The biggest nightmare of all is Ralphie's trip to the department store to see the head honcho, Santa Claus. Ralphie had realized that Santa was his last defense against unending list of BB Gun detractors. This dimestore Santa is deranged and demented though. He terrifies the kids with his twisted "Ho! Ho! Ho!" bellow. His elves are probably worse. Santa at least consolidates his comments and complaints like "If Higbee thinks I'm working one minute past 9:00 he can kiss my foot" to the time between kids. The elves get in the kids face even more obnoxiously than he does, growling speed prods while they drag, tug, yank, and push them to ensure as much time as humanly possible is saved. As shown by the 360-degree point of view shot, the whole experience disorients Ralph. He's so confused that for the only seconds in the movie, he forgets his goal of getting the BB Gun and unknowingly agrees to Santa's suggestion of a football while thinking "Football? Football? What's a football?" Half way down the slide he wakes up, regaining his voice to scream "no!" as he stops himself with his foot. He desperately pulls himself back up to the top, blurts out all the specs of the BB Gun, and gives Santa his best phony give me the highest possible score figure skating smile. Santa replies, "You'll shoot your eye out, kid" and puts his big boot to Ralph's face, pushing him down the slide so he can move on to the next brat.
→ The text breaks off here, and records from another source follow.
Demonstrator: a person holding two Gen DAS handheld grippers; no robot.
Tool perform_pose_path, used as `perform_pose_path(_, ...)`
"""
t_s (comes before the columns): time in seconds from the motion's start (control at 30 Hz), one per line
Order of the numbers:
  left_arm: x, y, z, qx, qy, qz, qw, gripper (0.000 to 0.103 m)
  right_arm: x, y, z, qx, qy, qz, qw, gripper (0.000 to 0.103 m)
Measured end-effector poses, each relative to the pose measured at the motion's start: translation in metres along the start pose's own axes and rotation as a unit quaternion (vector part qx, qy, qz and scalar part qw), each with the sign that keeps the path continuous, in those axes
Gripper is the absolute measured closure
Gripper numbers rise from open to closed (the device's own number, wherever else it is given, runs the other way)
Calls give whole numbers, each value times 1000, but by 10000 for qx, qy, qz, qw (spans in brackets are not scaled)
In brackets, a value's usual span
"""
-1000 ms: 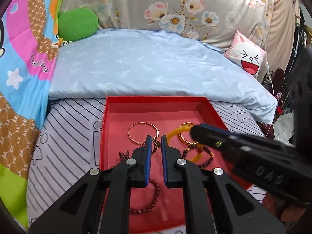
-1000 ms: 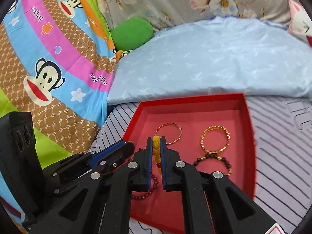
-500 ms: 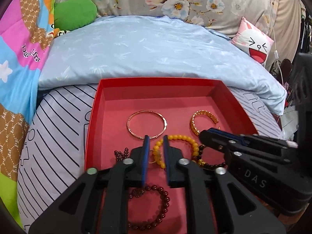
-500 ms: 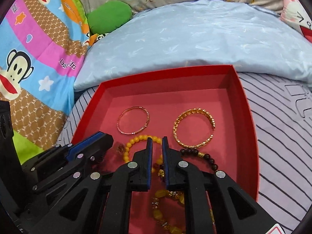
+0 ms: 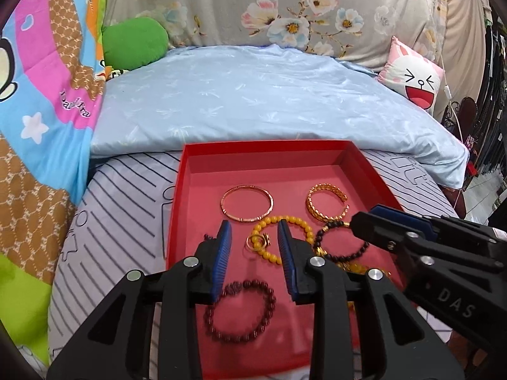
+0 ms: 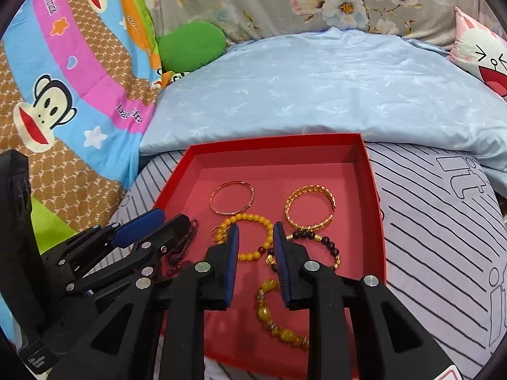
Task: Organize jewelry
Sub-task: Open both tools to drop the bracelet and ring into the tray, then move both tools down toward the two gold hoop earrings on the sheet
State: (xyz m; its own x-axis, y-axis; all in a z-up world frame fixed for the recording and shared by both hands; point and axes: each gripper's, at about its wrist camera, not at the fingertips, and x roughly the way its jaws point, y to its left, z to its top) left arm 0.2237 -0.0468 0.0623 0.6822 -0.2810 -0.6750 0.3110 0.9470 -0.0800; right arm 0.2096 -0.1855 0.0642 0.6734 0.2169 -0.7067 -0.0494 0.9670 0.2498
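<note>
A red tray (image 5: 177, 196) (image 6: 374, 190) on the bed holds the jewelry. In it lie a thin rose-gold bangle (image 5: 247, 207) (image 6: 233, 198), a gold cuff (image 5: 326, 201) (image 6: 309, 204), a yellow bead bracelet (image 5: 285, 237) (image 6: 250, 237), a small gold ring (image 5: 258, 242), a dark bead bracelet (image 5: 342, 242) (image 6: 320, 247), a maroon bead bracelet (image 5: 239, 310) and a chunky amber bracelet (image 6: 275, 313). My left gripper (image 5: 253, 237) is open above the ring. My right gripper (image 6: 255, 237) is open above the yellow bracelet. Both are empty.
The tray rests on a striped grey sheet (image 5: 120, 196). A pale blue pillow (image 5: 253, 101) lies behind it. A green cushion (image 5: 134, 41) and a colourful monkey blanket (image 6: 63, 95) are at the left, a pink-and-white face cushion (image 5: 415, 79) at the right.
Both grippers have opened and drawn back and up from the tray. The yellow bracelet, held by the right gripper a second ago, now lies in the tray, as does the gold ring.
</note>
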Motion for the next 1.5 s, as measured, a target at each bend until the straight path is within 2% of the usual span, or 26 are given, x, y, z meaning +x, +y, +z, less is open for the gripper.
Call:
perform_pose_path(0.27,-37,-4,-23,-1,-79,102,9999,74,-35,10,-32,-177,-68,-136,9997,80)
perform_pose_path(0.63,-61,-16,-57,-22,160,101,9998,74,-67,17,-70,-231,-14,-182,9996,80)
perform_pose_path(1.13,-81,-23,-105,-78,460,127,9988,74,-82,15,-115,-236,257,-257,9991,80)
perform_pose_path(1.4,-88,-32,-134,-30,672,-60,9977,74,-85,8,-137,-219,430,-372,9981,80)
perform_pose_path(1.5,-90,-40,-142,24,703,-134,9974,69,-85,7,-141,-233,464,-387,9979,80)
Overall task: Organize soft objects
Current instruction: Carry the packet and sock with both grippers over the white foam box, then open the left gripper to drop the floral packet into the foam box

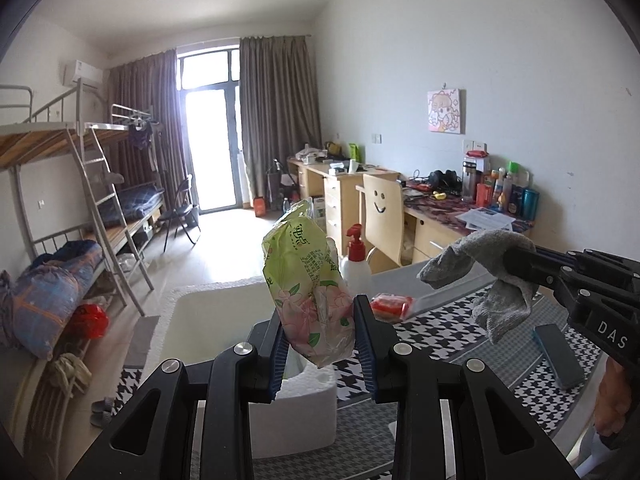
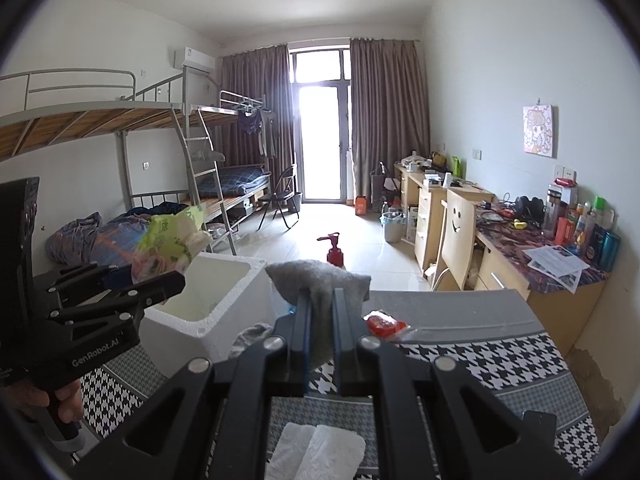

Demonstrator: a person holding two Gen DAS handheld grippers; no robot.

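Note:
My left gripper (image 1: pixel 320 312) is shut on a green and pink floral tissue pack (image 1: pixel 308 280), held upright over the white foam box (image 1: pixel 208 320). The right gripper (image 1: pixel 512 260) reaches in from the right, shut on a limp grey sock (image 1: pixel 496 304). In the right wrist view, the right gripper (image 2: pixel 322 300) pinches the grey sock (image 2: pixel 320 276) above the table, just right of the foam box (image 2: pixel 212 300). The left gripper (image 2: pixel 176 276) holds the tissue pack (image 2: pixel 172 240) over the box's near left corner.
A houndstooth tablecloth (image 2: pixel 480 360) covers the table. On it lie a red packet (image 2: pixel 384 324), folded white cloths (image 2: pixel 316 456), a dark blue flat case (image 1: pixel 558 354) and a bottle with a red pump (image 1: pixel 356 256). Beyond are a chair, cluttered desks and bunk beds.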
I don't feel strongly about anyone involved in this project, which is a rarity for a movie I choose to review. Every other film Bob Clark has directed not only pales in comparison to this, but usually is downright embarrassing. He's responsible for such gems as the Rhinestone, Baby Geniuses, Loose Cannons, and the reprehensible Porky's & Porky's II. It's a workmanlike production, but somehow in A Christmas Story he always finds the right mood and tone. Most of the performers I've barely, if ever, seen again. Scott Schwartz starred in Kidco the next year - a good movie about farm kids more than making something of themselves by running a manure business but then getting in trouble for violating tax code, but had so much trouble finding any work as an adult that he gave up and did porn. The film was made in Canada for a modest budget of $4,000,000 Canadian and didn't exactly have people flocking to the box office. It's certainly fair to describe A Christmas Story as an unlikely classic, but occasionally almost everything falls into place.